• _ASSIGNED TASK_
Tally the lines below that contain the word "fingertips", then give the tally alone.

• _PROVIDED ENTRIES_

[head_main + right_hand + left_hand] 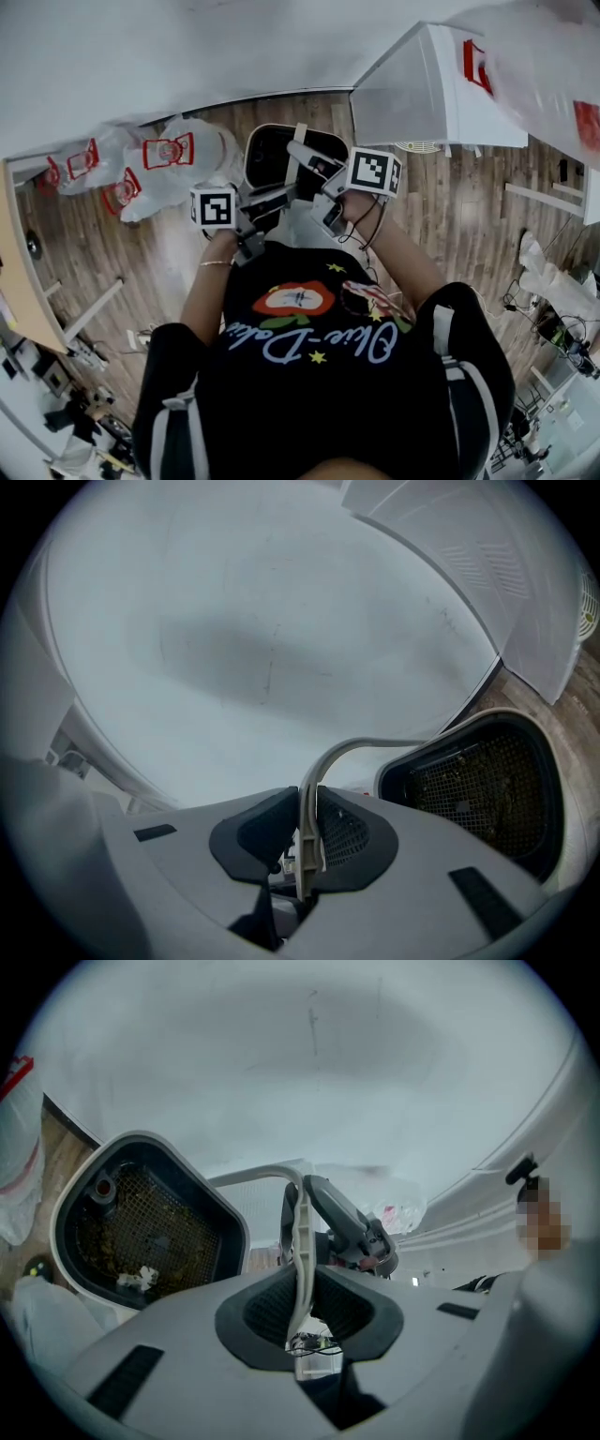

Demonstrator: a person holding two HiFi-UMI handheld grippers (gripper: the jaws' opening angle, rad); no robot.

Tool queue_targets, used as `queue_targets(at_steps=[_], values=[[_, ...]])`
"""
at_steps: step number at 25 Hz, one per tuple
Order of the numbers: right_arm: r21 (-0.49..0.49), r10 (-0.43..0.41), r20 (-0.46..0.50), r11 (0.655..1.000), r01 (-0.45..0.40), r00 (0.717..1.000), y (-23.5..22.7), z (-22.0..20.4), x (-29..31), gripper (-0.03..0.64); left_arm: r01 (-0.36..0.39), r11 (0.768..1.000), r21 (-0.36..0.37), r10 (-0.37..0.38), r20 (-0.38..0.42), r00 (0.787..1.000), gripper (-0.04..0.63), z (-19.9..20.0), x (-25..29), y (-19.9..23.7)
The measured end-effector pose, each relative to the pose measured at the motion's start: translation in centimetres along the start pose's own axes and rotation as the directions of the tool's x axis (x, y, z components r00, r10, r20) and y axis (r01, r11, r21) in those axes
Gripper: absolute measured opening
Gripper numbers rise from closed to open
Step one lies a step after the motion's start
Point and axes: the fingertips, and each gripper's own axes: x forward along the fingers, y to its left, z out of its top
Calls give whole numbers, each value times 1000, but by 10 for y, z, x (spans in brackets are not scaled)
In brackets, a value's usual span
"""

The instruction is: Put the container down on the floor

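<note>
The container (281, 155) is a white bin with a dark mesh-lined inside and a thin pale bail handle (301, 134). It hangs over the wooden floor in front of the person. Both grippers hold that handle side by side. My left gripper (272, 199) comes in from the left; in the left gripper view its jaws (302, 1283) are shut on the handle strip (302, 1232), with the container (141, 1227) at the left and the right gripper (352, 1227) just beyond. My right gripper (314, 161) is shut (309, 832) on the same handle (356, 752), with the container (483, 785) to its right.
Several white plastic bags with red print (159, 164) lie on the wooden floor (450, 206) to the left of the container. A white cabinet (441, 89) stands at the upper right. A white wall (187, 47) runs behind. Cables and clutter (548, 328) lie at the right.
</note>
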Motion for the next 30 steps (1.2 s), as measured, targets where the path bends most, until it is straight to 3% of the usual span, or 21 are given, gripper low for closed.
queue_targets(at_steps=[7, 11, 13, 16, 20, 30], values=[[3, -10, 25, 1000, 10, 1000, 2, 11, -2, 54, 4, 1000, -18, -4, -38, 999, 54, 7, 8, -5], [25, -46, 27, 999, 45, 999, -50, 42, 10, 54, 13, 999, -38, -15, -51, 999, 54, 26, 43, 37], [27, -66, 25, 998, 65, 998, -72, 50, 19, 54, -18, 999, -37, 16, -62, 998, 54, 33, 49, 63], [8, -85, 18, 996, 85, 996, -86, 49, 35, 55, -34, 998, -60, 30, -77, 997, 55, 35, 43, 89], [-24, -114, 0, 993, 114, 993, -107, 48, 54, 55, 32, 997, -75, -37, -67, 997, 55, 42, 43, 114], [-30, -202, -49, 979, 201, 978, -195, 55, 106, 55, 14, 990, -138, -25, -77, 997, 57, 58, 54, 212]])
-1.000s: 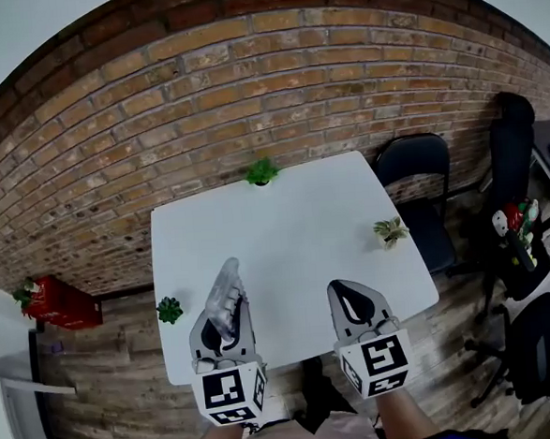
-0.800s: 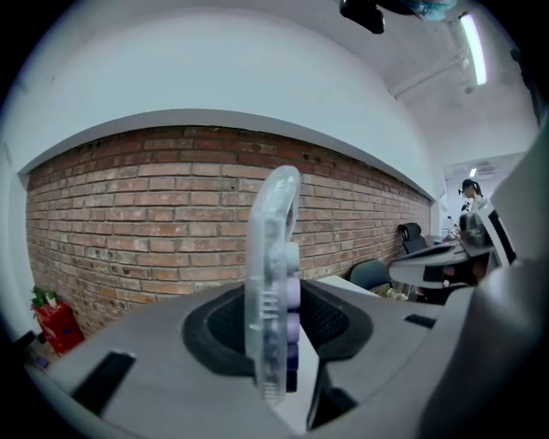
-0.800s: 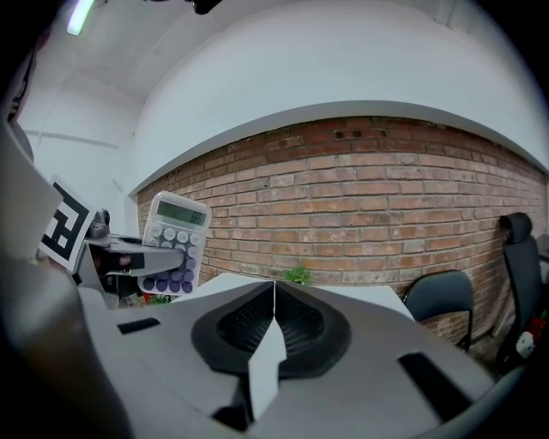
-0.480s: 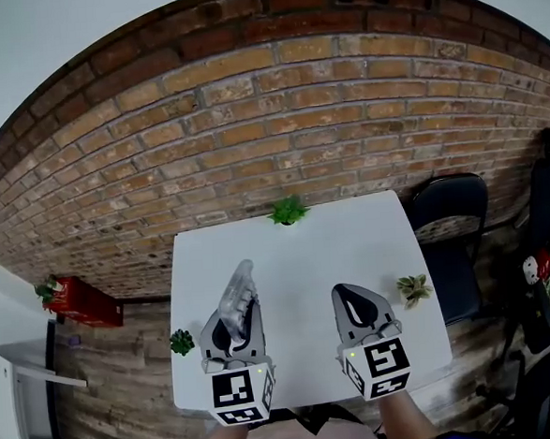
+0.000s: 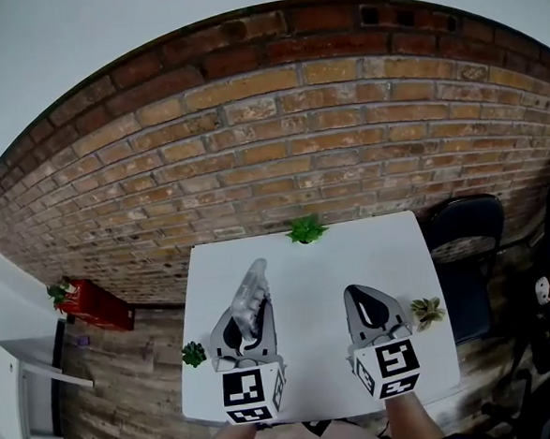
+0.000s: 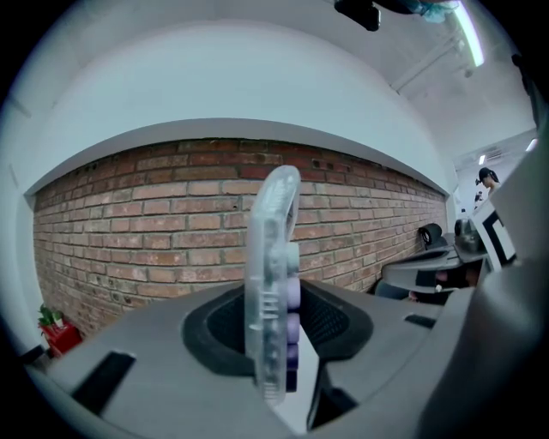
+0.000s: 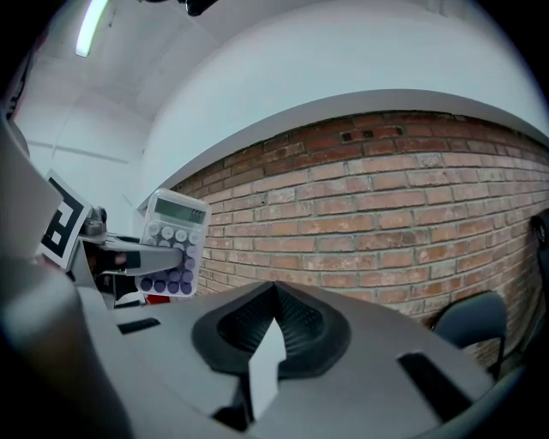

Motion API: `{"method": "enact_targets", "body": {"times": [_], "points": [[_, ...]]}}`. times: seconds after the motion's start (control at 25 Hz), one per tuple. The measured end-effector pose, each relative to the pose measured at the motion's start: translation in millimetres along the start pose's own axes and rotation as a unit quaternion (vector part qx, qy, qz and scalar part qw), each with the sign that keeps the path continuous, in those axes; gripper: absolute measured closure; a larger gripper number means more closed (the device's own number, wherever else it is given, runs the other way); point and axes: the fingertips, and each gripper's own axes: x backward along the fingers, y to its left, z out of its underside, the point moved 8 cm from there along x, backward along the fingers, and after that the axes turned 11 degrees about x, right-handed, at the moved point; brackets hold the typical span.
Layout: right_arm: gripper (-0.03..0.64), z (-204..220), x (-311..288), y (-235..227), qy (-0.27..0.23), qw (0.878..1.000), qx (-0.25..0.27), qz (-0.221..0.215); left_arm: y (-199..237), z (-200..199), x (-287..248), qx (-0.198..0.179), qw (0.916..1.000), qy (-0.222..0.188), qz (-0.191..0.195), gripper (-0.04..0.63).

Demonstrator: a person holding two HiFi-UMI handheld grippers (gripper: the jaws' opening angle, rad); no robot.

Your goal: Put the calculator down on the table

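Note:
A clear calculator with purple and white keys stands on edge, upright, between the jaws of my left gripper, which is shut on its lower end. It hangs above the left part of the white table. In the left gripper view the calculator is seen edge-on, keys to the right, and rises past the jaw tips. My right gripper hovers over the table's right half, shut with nothing in it. From the right gripper view the calculator shows at the left, face on.
A green plant sits at the table's far edge by the brick wall. A dried plant is at the right edge and a small green plant at the left edge. A black chair stands to the right, a red box on the floor to the left.
Both grippers have moved forward over the table toward the brick wall and slightly up. The calculator stays gripped the same way in the left one.

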Motion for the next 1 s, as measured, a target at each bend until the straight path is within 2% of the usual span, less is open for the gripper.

• _WRITTEN RESPONSE_
2